One of the first impressions you’d get if you ever bumped into a molecule of dopamine is how ridiculously small it is. It’s synthesized by redecorating an amino acid called tyrosine. Remember amino acids from high school biology? They’re the natural building blocks of proteins. To make a protein, long strings of amino acids—sometimes hundreds—are strung together like cars in a train. Dopamine is the size of just one of those train cars.
You may also be familiar with tyrosine because of your diet. Most of you eat it every day. Egg whites have a lot of tyrosine. So do soybeans. And seaweed. Don’t be fooled by its size or pedestrian origins, however. Dopamine packs a serious wallop. Make too little of it and you might get Parkinson’s disease. Make too much of it and you might get schizophrenia. When you synthesize just the right amounts, dopamine mediates your ability to reward yourself with pleasure, your ability to hold a pen without shaking, and your ability to make decisions. Every one of the behaviors mentioned in this chapter at some level involves dopamine. Impressive skill set for a clump of seaweed.
How does this polymath of a molecule do it? Dopamine mediates its activities by binding to a family of receptors built for it. These receptors are found only on certain neurons in the brain. Cells lucky enough to sport the receptors are activated to perform certain functions when dopamine binds to them. Think of it as the ignition system inside your standard Honda. Insert the key into the lock, and the car springs to life. Insert the dopamine into its neuron-bound receptor, and the neuron springs to life. Put many of those neurons in a row, and you have an activatable circuit. Put eight or so of those circuits together, stuff them deep into the center of the brain, and you have the dopaminergic system.
Given the brain’s Shanghai-esque overpopulation of cells, the dopaminergic system involves remarkably few neurons. Only certain regions contain dopamine receptors, which means only certain regions of the brain are sensitive to dopamine.
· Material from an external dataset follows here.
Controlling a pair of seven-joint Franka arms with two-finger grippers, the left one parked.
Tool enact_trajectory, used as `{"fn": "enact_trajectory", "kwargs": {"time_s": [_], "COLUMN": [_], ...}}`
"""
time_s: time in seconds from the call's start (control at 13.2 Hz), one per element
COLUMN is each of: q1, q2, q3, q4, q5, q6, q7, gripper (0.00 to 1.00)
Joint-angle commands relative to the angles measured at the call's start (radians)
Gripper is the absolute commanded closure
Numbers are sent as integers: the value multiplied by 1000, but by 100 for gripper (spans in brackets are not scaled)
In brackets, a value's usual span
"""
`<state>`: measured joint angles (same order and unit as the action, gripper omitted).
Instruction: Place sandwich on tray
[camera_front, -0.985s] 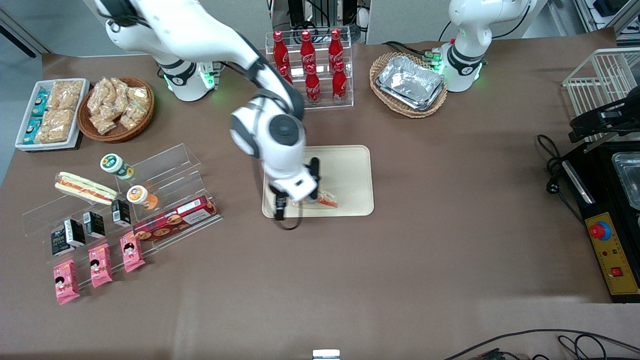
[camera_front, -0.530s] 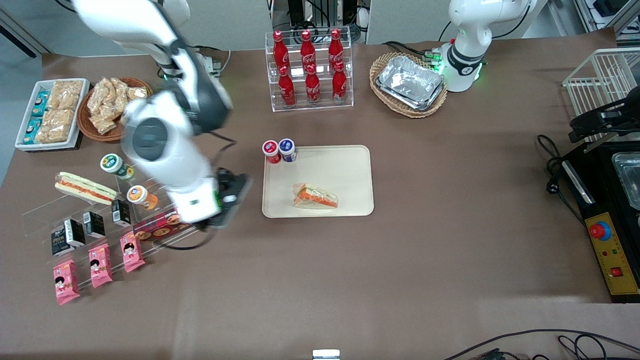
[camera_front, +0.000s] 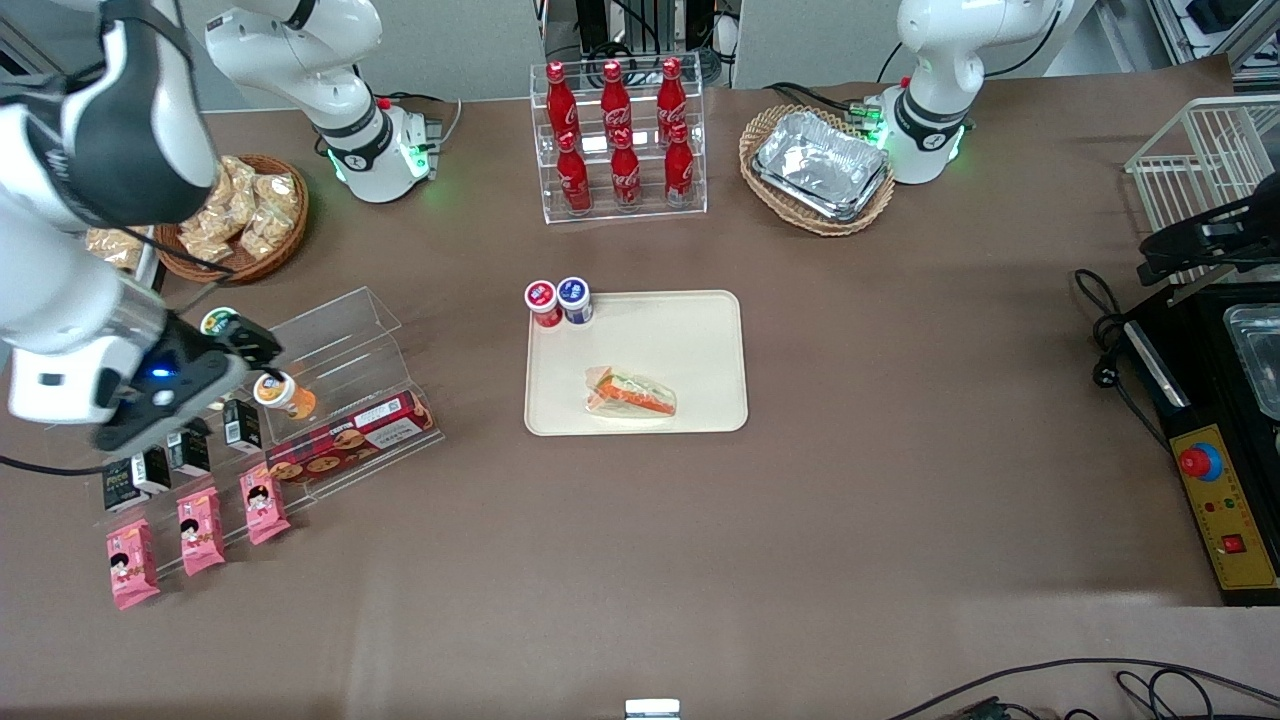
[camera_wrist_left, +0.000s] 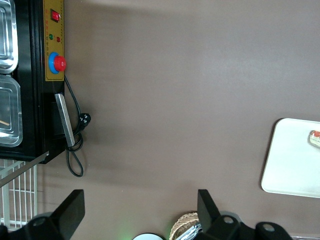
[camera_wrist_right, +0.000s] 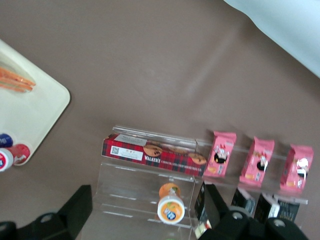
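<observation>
Even, bright overhead light fills all three views, and the matte brown table cover (camera_front: 850, 500) shows only soft, short shadows. Glare sits on the crinkled silver foil trays (camera_front: 822, 165) and the clear acrylic stepped shelf (camera_front: 330, 345). The working arm's black gripper (camera_front: 215, 365), above that shelf, is smeared with motion blur. The right wrist view is slightly soft; its pale blue corner washes out.
</observation>
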<state>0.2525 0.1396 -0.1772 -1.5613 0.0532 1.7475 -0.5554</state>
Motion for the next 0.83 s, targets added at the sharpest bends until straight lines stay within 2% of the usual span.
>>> {"fn": "enact_trajectory", "kwargs": {"time_s": [0.0,0.15,0.53,0.76], "q1": [5,4,4,7], "q2": [-49,-69,-81,-81], "q3": [-43,-62,-142,-142], "q4": [4,4,27,32], "q5": [28,28,27,22], "q6": [-86,-94,-140,-152], "q7": [272,377,387,391], "gripper": [0,0,0,0]}}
One prominent area is the “Highway to Hell” circuit I mentioned. This highway consists of two small dopamine-sensitive brain regions (the ventral tegmental area and the nucleus accumbens) connected by dopamine-sensitive circuits. Over-driving this system—and thus dysregulating it—is responsible for most of the chemical addictions that regularly devour human beings.
Dopamine, it turns out, is a really big deal. And we are about to find out just how big a deal it is for seniors. One of the hallmarks of aging is that the dopamine system, after a while, begins to fade away.
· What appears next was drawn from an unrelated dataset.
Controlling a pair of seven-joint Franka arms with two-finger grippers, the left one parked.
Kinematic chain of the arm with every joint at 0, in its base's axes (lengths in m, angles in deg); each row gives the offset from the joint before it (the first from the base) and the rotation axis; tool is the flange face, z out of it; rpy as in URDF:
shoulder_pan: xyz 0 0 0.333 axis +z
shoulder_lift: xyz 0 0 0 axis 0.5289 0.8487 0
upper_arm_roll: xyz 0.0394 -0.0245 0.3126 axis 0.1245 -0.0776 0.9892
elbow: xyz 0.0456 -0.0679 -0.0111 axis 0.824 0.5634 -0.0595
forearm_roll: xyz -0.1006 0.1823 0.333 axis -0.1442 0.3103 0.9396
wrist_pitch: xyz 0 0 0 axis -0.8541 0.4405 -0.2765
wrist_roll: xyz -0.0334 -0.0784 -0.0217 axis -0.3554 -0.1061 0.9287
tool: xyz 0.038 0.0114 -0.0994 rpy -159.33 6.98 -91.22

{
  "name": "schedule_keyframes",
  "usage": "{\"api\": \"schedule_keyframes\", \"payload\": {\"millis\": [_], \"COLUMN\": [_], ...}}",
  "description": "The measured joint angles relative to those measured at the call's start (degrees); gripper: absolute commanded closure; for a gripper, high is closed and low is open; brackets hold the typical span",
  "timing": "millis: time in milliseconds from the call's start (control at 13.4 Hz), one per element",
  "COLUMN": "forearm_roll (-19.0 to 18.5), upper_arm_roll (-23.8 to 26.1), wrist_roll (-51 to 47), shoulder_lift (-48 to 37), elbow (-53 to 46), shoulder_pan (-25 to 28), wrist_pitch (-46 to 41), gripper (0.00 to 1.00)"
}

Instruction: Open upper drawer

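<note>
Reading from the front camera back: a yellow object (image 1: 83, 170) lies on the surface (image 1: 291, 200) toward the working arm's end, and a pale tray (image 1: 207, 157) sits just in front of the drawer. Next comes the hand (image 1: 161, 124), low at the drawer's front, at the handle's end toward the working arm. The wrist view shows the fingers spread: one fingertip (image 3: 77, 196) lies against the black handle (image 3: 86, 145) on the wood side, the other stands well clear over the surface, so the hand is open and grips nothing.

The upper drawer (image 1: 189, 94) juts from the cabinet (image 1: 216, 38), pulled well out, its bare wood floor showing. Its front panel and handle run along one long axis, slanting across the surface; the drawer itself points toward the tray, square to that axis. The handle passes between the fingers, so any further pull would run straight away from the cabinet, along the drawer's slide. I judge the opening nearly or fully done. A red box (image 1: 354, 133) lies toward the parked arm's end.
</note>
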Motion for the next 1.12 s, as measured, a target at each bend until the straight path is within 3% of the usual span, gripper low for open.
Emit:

The mouse that didn’t roar
Some experiments are tough to digest, like an overcooked steak, and this is one of them. You can genetically manipulate mice in such a fashion that they can’t make dopamine by themselves. When you do that, you give them a death sentence. The reason is startling. The animals starve to death. Even if you put their favorite foods in front of them, the rodent equivalent of chocolate cake, they will sit there beside the food, blinking at it, doing nothing to intervene as death slowly envelops them. Same for baby mice. Without intervention, dopamine-deficient pups won’t suckle frequently enough to sustain their little lives. They still have the behaviors necessary to look for the food and eat. They just aren’t willing to eat. Intervene by administering dopamine artificially, and everybody starts to eat normally. The point? Life without dopamine can be very difficult to sustain. Life with dopamine is, to understate the obvious, the preferred option.